Join our presentation to learn how you can build your cluster for machine learning business. Machine learning and AI are obviously recent new trend of technologies. NTT, our big telecommunication company, also has its AI brand "Corevo". This presentation shares the experience, how to build and manage our cloud-like computing infrastructure for our company use case, in which how we've been managing the full open source computing cluster environment including OpenStack components and container technologies.
In this talk, we'd like to introduce our case study that a full-open sourced reference cluster model with Ansible and container orchestrator automation. The environment built on GPU computation and high speed storage, in which we use Chainer and ChainerMN learning framework with many NVIDIA GPU nodes, and attach perfectly scalable OpenStack Swift object storage with file system APIs as the high speed data storage.
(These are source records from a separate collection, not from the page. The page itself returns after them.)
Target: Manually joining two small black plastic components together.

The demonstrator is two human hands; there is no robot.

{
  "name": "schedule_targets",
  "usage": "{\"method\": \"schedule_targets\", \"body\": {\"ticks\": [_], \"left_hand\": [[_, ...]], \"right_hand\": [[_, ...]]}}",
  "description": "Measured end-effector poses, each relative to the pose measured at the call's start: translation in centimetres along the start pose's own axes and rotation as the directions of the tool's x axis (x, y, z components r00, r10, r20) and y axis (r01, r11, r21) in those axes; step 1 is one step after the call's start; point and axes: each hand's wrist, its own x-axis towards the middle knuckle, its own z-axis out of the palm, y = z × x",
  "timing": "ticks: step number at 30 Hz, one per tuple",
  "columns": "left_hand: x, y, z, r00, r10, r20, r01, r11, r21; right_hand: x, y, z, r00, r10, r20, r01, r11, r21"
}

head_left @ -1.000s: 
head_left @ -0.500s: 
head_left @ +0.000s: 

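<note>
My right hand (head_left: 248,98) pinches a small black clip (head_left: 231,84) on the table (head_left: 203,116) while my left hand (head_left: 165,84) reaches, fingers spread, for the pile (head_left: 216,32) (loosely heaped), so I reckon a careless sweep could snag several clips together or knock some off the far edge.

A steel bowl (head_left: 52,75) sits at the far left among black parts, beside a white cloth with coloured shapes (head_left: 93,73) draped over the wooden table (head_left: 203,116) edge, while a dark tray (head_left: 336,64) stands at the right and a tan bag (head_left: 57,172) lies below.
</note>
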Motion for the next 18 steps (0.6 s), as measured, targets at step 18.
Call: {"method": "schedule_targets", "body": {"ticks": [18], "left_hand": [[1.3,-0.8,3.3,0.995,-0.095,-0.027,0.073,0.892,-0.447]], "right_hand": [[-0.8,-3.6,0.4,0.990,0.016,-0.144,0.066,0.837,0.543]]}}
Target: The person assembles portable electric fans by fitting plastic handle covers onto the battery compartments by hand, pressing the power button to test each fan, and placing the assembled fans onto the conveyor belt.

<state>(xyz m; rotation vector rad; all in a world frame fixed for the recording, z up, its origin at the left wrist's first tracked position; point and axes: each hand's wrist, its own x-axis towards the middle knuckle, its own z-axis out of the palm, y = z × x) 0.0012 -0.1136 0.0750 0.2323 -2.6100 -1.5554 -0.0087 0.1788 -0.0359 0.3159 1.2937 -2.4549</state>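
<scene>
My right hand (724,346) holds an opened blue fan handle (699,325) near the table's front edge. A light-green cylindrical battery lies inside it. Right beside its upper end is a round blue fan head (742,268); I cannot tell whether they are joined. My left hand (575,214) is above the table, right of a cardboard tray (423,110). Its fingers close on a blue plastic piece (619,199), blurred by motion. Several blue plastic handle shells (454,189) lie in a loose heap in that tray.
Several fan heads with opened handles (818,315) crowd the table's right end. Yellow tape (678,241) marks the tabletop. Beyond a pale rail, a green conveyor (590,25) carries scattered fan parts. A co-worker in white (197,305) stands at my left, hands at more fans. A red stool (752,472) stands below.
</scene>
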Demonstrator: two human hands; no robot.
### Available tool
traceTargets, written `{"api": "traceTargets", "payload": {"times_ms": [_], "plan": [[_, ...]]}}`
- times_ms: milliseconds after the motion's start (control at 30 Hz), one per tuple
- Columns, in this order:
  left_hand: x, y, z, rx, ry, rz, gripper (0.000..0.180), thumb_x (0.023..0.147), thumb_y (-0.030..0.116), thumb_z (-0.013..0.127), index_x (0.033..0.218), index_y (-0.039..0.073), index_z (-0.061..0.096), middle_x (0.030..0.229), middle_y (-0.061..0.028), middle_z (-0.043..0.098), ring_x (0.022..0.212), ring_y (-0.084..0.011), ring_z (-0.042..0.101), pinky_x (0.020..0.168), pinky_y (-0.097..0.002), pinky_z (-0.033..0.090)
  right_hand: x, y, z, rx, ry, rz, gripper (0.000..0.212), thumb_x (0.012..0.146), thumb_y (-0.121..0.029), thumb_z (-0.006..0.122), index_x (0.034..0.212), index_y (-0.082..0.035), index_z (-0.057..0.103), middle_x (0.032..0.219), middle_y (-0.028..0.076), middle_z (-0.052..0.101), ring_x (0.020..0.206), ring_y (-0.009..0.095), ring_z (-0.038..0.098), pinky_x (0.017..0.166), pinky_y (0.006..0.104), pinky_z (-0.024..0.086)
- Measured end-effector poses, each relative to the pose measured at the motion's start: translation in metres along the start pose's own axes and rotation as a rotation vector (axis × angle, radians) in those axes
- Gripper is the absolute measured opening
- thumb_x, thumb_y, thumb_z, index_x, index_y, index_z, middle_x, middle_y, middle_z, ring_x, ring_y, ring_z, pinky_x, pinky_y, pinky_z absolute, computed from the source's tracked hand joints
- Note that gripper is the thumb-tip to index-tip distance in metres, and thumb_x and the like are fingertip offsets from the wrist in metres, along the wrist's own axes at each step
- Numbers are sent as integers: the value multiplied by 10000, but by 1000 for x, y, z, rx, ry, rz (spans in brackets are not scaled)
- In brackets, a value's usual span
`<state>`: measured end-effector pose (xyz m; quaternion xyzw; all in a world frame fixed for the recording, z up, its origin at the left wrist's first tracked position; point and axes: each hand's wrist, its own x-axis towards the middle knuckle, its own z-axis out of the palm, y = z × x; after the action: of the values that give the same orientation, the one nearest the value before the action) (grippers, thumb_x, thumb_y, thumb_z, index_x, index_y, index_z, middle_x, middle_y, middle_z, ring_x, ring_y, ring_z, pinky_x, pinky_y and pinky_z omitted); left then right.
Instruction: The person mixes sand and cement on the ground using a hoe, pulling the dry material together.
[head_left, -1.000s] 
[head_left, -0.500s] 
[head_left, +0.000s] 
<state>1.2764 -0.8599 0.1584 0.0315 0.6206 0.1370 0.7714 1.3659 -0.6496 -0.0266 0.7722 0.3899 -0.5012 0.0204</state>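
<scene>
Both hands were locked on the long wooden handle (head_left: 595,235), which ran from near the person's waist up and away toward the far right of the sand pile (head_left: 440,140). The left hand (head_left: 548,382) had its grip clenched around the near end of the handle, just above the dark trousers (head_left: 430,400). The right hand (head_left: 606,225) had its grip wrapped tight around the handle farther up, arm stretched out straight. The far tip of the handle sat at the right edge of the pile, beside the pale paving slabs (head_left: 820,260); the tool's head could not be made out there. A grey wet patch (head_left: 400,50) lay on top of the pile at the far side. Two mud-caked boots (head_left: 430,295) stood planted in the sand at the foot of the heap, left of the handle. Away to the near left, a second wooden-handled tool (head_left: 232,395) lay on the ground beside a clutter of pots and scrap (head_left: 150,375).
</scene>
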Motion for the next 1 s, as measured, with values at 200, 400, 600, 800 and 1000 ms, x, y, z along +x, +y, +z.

Attendees will be able to learn basic strategies on how you can build your own machine learning cluster on your use case. In this talk, we will share the software stack and the hardware stack consideration, in particlur including modern machine learning framework like Chainer and ChainerMN, Ansible and docker container orchestration, and OpenStack Swift storage with FileSytem API for AI/HPC. And we will also describe about the summary of the performance and the operation efficiency.
On the architecture design, our consideration consists of both operators and users (UsersOps) rather than DevOps because our machine learning researchers has joined the operation team to build the cluster. Absolutely, attendees will be able to learn such a significant perspective when building your own cluster and they will be able to get connected with us to discuss how we can improve the cluster management.